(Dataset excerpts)
——

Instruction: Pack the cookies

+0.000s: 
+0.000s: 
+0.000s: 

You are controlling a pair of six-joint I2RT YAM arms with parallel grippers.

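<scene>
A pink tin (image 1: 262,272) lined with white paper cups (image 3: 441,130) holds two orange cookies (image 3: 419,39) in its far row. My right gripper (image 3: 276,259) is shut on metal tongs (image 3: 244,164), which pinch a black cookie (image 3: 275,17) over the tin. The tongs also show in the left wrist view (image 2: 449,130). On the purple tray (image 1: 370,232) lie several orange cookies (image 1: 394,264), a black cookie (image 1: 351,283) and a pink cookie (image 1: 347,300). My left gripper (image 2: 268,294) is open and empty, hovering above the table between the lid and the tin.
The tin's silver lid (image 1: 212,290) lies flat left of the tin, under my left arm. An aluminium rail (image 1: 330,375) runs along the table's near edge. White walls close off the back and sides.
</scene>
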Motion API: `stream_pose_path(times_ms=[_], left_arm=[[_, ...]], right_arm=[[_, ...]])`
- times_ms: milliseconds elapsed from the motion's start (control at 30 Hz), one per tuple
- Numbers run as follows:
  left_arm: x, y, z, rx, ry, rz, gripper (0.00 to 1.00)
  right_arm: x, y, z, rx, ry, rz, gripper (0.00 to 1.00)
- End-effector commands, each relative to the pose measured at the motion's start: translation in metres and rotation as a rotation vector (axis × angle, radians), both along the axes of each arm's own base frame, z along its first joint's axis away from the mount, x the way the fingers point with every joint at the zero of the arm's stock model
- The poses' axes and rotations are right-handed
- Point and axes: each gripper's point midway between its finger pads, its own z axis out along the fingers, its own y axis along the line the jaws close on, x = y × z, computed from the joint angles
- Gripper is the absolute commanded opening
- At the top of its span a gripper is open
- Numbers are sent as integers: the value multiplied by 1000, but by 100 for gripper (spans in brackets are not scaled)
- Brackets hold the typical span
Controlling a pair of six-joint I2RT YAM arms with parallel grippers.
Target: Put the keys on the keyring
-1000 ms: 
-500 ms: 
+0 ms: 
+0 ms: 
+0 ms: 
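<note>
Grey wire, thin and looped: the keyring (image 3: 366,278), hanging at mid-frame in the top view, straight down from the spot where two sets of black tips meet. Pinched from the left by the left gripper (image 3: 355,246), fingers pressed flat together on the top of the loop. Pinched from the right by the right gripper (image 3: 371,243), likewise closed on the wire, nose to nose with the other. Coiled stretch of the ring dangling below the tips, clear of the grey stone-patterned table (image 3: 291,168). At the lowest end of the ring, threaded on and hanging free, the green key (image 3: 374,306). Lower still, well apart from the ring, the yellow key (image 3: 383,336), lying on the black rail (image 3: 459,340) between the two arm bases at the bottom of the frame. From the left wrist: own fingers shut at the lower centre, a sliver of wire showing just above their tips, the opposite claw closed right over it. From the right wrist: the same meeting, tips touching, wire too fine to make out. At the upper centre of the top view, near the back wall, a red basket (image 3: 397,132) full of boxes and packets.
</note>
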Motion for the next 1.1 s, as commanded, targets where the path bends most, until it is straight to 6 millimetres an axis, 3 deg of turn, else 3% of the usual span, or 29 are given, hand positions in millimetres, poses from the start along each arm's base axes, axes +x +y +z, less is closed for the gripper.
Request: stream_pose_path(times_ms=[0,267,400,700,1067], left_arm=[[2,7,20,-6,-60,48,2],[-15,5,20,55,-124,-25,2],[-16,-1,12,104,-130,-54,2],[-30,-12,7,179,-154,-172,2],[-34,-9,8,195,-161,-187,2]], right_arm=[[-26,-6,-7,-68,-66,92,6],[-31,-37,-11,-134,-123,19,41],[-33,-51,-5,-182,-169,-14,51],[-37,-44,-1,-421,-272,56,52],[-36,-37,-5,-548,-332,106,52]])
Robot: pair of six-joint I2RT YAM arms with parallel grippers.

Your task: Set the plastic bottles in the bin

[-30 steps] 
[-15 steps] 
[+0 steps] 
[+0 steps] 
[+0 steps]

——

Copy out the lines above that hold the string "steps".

[-30 steps] 
[-15 steps] 
[+0 steps] 
[+0 steps] 
[+0 steps]

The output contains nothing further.